When it comes to registration, the software you use has a huge impact. As we have suggested, it can impact your ability to engage with targetless registration. It can impact the level of scan overlap required. It can accelerate the entire registration process. On a job-by-job basis, you might not have direct control over this. However, in the long-run, this is the most important factor impacting the speed of registration. 

A big change over the last decade in LiDAR technology has been the stabilisation and standardisation of laser scanners. The discrepancies between specific scanners have diminished, allowing third-party developers to invest in the creation of specialised registration software. This is rapidly evolving best practices for registration. 

A prominent example is multi-stage, vector-based algorithms. This involves the extrapolation of each point within a point cloud into a directional vector, allowing point clouds to be collapsed into ‘vector spheres’ without losing their identifying and unique characteristics. With a vector sphere, rotational alignment can be achieved independently. Once rotational alignment is confirmed, rapid 2D point density comparisons can be deployed to deliver horizontal and vertical alignment. This is faster, more robust and requires fewer manual cross-checks than standard algorithms. 

The important takeaway is that these advanced algorithms can accelerate the standard targetless registration process by 40%-80% while reducing manual inputs. Scans can be used for hand-off registration, and the cost of ‘going targetless’ is completely mitigated. What’s more, these same solutions reduce scan overlap requirements, often allowing you to keep to the minimum 30%.  

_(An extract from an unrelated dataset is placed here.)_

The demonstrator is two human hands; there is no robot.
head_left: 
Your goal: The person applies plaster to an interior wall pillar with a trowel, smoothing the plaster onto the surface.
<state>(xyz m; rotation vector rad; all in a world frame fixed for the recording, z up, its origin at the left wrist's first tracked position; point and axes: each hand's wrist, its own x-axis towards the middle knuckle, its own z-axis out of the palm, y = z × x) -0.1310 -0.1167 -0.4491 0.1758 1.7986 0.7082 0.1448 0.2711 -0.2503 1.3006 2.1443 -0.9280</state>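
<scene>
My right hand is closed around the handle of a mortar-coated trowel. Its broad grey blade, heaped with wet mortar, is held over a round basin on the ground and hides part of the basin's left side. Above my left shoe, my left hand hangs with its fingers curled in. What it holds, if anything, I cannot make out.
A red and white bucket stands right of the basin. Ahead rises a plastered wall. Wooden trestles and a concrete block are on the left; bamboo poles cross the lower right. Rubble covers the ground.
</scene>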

Point cloud registration solutions packaged within an end-to-end 3D modelling suite, or that come as a standard addition to hardware, are often not on the leading edge of development. However, regardless of the provider, looking to your software as a means of accelerating your point cloud registration process should be central in your wish to increase efficiencies as a surveyor. 

 

5. Upgrade to cloud-based software

The point cloud registration software you use doesn’t only impact the algorithms deployed, it impacts the environment in which processing takes place. Increasingly, point cloud processing software is getting a ‘cloud upgrade’. This brings power, dynamic scalability and flexible access — all of which can accelerate your registration speed. Again, these are features you most often find in dedicated registration software. But it’s the benefits that are important to understand. 

Multi-thread processing: Different types of point cloud registration software are capable of ‘parallelising’ tasks. That means multiple elements of coarse and fine registration can be undertaken simultaneously if the compute resources are available. Using standard hardware, this means taking advantage of multi-core processes and muti-thread processing within those cores. However, using standard computers, this often limits parallelisation to a dozen or two tasks.     

The cloud introduced the interesting possibility of limitless scaling of CPU cores. Every cloud terminal is effectively hooked up to a super-computer. When needed, you can scale up your cloud access to parallelise tasks in an environment where bandwidth is the only real limitation.

The power of cloud-based processing to accelerate registration is obviously impacted by your specifics. But, generally speaking, it scales with the size of the project. Large and high-density projects (say more than 100 scans) can see more than a 20 fold acceleration in the cloud, even when deploying advanced processing algorithms. 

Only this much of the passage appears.